Repeat every line of the data exactly, but not the pictures.

*-*-*

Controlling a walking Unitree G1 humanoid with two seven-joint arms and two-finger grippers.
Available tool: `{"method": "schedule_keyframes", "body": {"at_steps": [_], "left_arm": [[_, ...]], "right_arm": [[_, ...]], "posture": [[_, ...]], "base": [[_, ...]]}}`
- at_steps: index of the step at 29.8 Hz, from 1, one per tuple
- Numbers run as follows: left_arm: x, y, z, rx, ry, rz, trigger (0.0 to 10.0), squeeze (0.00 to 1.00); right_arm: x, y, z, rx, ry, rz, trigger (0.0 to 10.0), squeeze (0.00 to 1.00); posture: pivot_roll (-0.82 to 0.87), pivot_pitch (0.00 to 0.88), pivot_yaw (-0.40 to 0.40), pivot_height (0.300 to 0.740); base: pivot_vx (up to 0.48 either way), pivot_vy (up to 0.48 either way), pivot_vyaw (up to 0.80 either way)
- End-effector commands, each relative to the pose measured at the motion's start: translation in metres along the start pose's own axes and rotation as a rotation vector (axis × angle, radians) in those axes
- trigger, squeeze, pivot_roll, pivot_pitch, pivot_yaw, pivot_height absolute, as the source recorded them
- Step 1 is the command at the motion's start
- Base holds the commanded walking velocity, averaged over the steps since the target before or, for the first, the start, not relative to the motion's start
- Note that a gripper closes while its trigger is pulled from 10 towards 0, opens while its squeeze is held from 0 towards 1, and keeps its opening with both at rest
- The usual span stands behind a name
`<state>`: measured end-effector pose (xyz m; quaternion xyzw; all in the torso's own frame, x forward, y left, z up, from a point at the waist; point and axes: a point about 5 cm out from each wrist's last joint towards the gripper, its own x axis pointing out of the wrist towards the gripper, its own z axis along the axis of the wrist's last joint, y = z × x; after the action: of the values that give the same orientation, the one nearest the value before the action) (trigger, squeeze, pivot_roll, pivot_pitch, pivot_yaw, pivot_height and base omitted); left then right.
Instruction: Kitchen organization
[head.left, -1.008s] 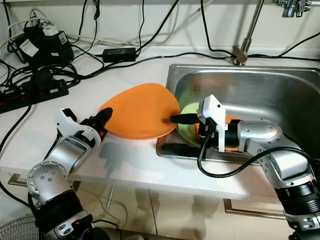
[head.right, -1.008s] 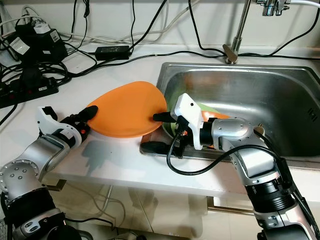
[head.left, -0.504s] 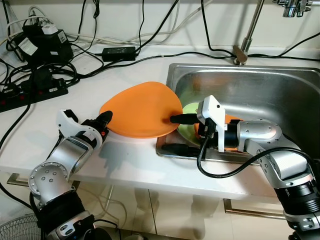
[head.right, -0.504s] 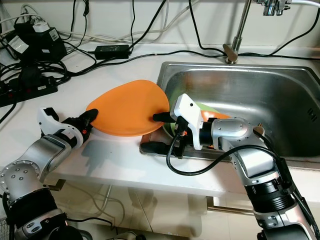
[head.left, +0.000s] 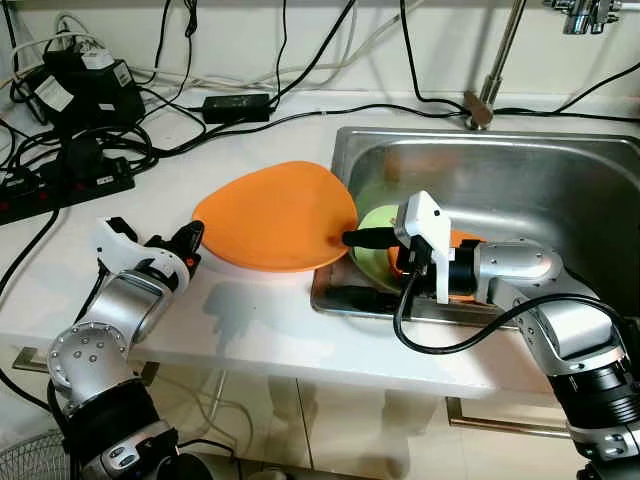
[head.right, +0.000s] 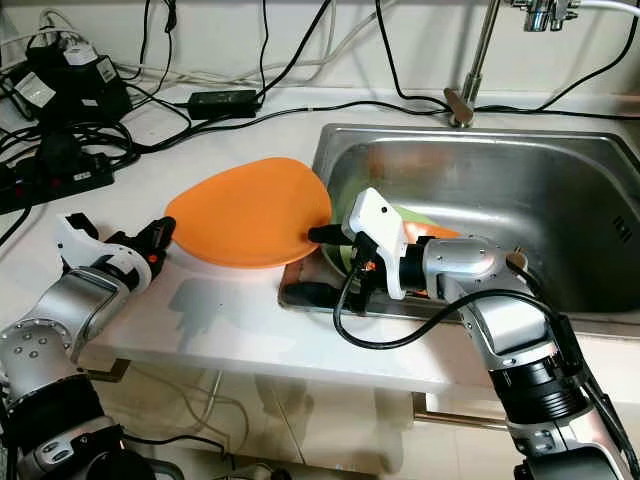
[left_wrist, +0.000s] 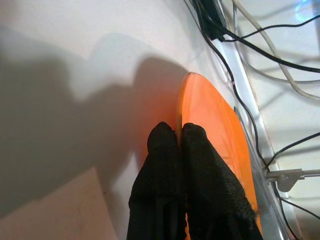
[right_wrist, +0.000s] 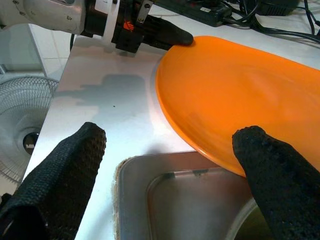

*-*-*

Task result:
Controlling a walking Unitree G1 humanoid with two seven-joint arms and two-finger grippers.
Available tool: `{"method": "schedule_keyframes", "body": {"at_steps": [_], "left_arm": [[_, ...]], "right_arm": [[_, ...]], "posture": [[_, ...]], "base": [[_, ...]]}}`
- at_steps: index of the step at 29.8 Hz, from 1, one per tuple
- Numbers run as follows: left_arm: x, y, z, rx, ry, rz, trigger (0.0 to 10.0), squeeze (0.00 to 1.00); right_arm: x, y, z, rx, ry, rz, trigger (0.0 to 10.0), squeeze (0.00 to 1.00); posture: pivot_roll (-0.82 to 0.87), pivot_pitch (0.00 to 0.88), pivot_yaw (-0.40 to 0.40), pivot_height (0.300 to 0.740); base: pivot_vx (up to 0.48 either way), pivot_vy (up to 0.48 either way), pivot_vyaw (up to 0.80 either way)
- End-effector commands, each relative to the pose measured at the motion's start: translation in metres along the start pose's own axes and rotation as a rotation vector (axis × angle, radians) in those axes
- trigger, squeeze, pivot_roll, pivot_pitch, pivot_yaw, pivot_height absolute, as the source recorded them
- Step 1 is the command at the motion's start
- Base holds the commanded walking velocity, averaged over the steps since the target before or, for the first, the start, not relative to the motion's start
- Note that a gripper closes while its trigger is pulled from 10 towards 0, opens while its squeeze is held from 0 towards 1, and keeps its opening with both at rest
- The usual span stands behind a name
`<state>`: measured end-effector pose (xyz m; quaternion xyzw; all in the torso's own frame, x forward, y left, z up, from a point at the waist; point and axes: a point about 5 cm out from each wrist's last joint towards the gripper, its own x axis pointing out of the wrist towards the gripper, its own z axis along the axis of the wrist's last joint, y = z × x; after the action: of the values that give the same orientation, the one nearest the value before the action) (trigger, squeeze, pivot_roll, pivot_pitch, pivot_yaw, pivot_height and base omitted); left then right.
Instruction: Kitchen organization
[head.left, -1.008s] 
[head.right, -1.008s] 
[head.left, -0.504s] 
[head.right, -0.504s] 
[head.left, +0.000s] 
[head.right, +0.000s] 
[left_wrist, +0.000s] 
[right_wrist, +0.000s] 

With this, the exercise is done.